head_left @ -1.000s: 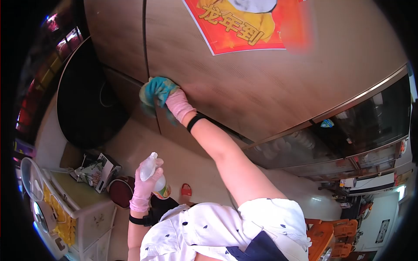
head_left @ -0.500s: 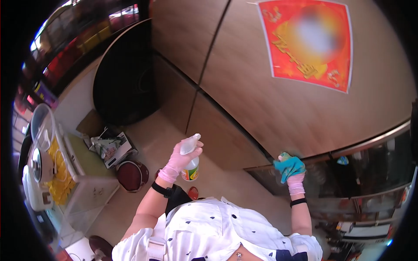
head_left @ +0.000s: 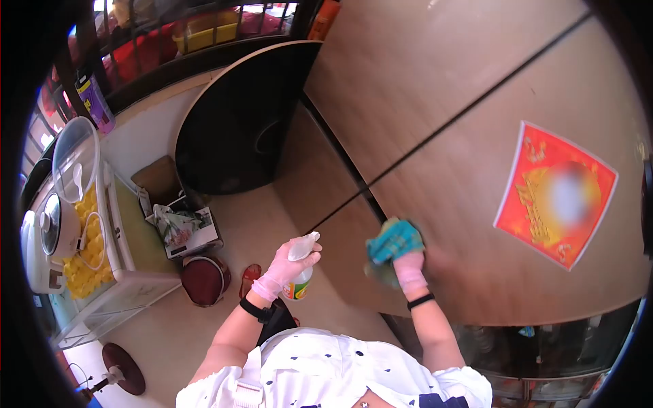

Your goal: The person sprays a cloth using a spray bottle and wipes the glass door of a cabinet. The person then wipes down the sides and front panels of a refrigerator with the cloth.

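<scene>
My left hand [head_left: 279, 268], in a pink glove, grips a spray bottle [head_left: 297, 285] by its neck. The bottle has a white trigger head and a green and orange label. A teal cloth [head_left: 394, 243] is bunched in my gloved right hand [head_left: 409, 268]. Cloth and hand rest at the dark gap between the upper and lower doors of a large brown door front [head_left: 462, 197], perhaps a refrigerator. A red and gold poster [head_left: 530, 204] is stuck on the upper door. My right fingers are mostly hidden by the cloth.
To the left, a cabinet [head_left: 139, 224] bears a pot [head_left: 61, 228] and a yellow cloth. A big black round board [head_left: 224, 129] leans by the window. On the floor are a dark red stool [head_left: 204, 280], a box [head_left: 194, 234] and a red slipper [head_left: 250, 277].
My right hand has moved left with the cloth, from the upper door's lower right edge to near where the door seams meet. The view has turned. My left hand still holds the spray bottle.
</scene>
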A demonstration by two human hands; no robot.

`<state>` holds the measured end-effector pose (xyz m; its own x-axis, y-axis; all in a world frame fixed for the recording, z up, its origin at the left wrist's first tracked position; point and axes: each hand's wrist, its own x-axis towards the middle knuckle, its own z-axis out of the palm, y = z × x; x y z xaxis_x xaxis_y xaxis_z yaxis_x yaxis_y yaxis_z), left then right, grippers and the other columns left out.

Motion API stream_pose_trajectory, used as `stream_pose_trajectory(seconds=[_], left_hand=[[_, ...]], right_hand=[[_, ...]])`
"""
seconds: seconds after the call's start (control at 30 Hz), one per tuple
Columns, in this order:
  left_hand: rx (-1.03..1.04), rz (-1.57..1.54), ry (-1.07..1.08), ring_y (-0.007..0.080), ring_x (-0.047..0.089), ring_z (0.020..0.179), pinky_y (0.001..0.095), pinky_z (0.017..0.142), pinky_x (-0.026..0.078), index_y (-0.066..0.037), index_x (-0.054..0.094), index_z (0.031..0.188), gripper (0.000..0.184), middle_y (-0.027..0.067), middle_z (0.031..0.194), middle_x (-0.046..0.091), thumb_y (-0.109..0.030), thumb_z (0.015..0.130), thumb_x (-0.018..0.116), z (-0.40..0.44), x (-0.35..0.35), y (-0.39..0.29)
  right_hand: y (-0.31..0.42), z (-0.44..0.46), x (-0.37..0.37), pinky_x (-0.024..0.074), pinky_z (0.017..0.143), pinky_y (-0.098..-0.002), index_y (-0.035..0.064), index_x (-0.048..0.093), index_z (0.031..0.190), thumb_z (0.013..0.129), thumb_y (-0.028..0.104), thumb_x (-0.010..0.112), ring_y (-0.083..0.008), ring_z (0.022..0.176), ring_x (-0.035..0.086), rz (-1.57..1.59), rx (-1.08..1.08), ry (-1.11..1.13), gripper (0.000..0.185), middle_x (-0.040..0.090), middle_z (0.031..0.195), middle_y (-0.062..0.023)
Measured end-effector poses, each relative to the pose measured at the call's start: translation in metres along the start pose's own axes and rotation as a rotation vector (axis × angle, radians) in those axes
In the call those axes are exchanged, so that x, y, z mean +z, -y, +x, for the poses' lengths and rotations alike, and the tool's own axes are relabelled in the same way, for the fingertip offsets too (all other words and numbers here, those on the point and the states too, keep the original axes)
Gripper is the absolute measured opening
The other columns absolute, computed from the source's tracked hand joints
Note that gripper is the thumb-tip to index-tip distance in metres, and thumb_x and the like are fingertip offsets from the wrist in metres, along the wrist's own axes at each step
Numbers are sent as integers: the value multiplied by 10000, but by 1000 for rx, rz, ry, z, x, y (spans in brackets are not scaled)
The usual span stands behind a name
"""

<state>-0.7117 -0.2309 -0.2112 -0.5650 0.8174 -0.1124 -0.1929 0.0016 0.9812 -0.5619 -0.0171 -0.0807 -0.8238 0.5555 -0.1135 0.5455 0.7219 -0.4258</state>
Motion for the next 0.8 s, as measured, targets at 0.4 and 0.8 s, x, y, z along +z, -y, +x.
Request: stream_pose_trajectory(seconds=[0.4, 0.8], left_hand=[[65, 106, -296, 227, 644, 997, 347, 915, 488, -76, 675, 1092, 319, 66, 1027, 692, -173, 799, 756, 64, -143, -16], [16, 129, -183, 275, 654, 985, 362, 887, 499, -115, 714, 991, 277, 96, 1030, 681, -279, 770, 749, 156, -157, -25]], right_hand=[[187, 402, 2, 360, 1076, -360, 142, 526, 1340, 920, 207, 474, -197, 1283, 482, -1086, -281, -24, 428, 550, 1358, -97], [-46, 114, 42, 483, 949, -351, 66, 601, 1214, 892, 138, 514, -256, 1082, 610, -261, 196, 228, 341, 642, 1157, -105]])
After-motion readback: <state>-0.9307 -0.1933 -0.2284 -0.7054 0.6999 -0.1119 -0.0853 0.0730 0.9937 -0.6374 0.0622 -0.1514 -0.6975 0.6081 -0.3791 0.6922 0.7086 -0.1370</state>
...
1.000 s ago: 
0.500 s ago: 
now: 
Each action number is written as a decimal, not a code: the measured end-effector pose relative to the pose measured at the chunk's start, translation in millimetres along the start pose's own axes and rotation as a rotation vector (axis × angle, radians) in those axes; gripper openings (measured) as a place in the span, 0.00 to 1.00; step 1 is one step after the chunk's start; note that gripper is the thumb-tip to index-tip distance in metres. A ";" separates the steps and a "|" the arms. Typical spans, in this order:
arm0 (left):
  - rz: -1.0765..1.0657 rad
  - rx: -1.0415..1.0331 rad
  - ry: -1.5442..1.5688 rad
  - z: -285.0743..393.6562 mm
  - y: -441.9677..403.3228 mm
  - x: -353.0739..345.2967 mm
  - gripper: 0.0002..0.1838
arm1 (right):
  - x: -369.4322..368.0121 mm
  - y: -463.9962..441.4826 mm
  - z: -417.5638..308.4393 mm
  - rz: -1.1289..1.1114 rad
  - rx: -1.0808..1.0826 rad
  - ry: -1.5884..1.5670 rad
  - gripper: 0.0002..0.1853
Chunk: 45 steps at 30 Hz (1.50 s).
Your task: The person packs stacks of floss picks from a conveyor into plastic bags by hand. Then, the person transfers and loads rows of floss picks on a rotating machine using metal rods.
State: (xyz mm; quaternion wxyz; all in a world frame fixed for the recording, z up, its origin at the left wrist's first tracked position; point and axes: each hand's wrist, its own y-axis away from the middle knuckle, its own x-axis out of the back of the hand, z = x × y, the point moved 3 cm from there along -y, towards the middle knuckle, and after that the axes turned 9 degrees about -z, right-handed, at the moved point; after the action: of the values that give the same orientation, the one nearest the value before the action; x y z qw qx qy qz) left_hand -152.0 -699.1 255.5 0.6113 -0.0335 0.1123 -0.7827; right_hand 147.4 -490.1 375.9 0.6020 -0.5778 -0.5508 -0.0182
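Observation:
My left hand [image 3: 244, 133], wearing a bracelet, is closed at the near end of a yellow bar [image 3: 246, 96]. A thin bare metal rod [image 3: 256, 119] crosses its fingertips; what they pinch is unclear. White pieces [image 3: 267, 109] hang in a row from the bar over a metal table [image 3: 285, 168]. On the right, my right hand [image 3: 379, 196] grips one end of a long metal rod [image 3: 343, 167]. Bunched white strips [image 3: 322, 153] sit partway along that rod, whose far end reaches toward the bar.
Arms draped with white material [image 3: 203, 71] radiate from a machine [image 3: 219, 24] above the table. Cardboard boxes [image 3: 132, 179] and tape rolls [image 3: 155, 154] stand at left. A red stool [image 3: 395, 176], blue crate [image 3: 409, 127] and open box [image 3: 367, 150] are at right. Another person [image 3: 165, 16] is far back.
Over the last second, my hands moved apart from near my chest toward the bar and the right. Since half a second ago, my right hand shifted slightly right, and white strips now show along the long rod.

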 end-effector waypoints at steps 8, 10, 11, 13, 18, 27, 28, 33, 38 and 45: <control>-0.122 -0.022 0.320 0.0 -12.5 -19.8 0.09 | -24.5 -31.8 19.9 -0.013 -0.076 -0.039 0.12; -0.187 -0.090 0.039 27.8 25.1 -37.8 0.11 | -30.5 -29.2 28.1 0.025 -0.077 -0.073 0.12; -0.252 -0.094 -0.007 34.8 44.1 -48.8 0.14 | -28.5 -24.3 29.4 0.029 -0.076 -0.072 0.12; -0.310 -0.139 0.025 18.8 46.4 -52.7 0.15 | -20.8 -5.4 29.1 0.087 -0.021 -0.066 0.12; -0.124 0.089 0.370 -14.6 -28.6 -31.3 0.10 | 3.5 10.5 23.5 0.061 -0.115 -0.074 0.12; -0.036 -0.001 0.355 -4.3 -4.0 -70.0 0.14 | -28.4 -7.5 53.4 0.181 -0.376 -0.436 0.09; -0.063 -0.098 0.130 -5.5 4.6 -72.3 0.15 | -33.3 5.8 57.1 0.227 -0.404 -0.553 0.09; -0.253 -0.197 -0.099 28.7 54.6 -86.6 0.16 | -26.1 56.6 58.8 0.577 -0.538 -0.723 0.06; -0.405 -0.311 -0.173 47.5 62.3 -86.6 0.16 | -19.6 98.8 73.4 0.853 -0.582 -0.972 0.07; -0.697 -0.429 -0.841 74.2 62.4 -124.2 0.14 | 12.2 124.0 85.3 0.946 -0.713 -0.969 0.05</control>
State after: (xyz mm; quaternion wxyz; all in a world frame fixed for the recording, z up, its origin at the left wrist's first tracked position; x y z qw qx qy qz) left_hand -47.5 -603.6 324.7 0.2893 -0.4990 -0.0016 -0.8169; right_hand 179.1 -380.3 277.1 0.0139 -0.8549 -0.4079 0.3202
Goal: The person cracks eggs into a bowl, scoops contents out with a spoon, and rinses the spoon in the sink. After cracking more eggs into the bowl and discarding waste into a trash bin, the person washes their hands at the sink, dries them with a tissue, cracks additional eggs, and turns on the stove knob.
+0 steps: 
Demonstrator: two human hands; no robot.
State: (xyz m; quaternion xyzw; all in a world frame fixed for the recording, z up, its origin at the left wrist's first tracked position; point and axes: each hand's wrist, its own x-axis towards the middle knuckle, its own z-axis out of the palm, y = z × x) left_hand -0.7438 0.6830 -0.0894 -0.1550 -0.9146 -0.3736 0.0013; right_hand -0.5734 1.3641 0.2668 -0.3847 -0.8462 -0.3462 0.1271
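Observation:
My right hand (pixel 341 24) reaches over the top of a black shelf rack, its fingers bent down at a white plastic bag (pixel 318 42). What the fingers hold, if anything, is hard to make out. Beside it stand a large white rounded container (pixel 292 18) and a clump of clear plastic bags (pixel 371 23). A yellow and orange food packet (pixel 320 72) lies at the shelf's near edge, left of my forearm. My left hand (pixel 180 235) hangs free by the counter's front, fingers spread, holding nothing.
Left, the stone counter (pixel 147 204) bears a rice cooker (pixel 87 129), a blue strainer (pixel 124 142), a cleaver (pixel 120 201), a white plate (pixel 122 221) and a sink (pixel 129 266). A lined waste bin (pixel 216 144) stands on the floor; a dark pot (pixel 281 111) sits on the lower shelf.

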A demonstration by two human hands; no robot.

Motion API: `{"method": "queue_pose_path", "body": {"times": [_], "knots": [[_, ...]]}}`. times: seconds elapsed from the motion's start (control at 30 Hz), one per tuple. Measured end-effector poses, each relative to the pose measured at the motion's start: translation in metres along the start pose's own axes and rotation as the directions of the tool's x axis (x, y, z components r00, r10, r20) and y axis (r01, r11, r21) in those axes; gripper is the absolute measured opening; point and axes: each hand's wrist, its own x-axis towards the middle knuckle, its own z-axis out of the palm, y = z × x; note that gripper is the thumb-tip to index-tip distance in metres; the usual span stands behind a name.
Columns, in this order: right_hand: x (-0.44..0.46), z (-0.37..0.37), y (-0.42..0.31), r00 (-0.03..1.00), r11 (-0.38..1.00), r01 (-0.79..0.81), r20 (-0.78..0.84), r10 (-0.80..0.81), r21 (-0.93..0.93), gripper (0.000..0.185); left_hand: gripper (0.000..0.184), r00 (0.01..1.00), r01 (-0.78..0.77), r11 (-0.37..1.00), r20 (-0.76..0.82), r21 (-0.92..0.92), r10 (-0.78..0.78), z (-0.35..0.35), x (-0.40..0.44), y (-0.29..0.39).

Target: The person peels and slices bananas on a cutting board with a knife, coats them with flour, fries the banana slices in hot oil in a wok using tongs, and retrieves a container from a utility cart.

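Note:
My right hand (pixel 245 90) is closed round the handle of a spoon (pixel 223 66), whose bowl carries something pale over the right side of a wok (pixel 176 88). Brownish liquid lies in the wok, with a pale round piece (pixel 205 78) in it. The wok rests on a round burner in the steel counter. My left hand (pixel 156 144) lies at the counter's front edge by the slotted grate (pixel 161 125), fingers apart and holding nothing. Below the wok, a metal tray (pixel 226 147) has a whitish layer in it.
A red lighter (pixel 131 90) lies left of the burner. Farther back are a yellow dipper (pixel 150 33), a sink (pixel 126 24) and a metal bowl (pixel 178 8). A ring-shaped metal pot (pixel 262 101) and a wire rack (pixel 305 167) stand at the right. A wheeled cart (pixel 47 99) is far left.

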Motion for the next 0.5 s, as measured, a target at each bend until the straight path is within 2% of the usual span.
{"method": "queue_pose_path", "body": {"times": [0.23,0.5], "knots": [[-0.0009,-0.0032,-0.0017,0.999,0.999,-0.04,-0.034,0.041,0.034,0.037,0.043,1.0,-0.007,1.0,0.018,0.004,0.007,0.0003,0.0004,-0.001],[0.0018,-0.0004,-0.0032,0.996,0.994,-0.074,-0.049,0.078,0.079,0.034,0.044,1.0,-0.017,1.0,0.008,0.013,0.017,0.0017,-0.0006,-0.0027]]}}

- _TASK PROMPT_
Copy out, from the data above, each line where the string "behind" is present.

- _REPLY_
The usual span stands behind a name
Motion API: `{"method": "queue_pose_path", "body": {"times": [_], "knots": [[_, ...]]}}`. times: seconds elapsed from the motion's start (control at 30 Hz), one per tuple. Measured end-effector poses, each relative to the pose measured at the motion's start: translation in metres along the start pose's own axes and rotation as the directions of the tool's x axis (x, y, z components r00, r10, r20) and y axis (r01, r11, r21) in those axes; gripper is the absolute measured opening; point and axes: each hand's wrist, its own x-axis towards the middle knuckle, its own z-axis out of the palm, y = z × x; note that gripper is the thumb-tip to index-tip distance in metres; the usual span stands behind a name.

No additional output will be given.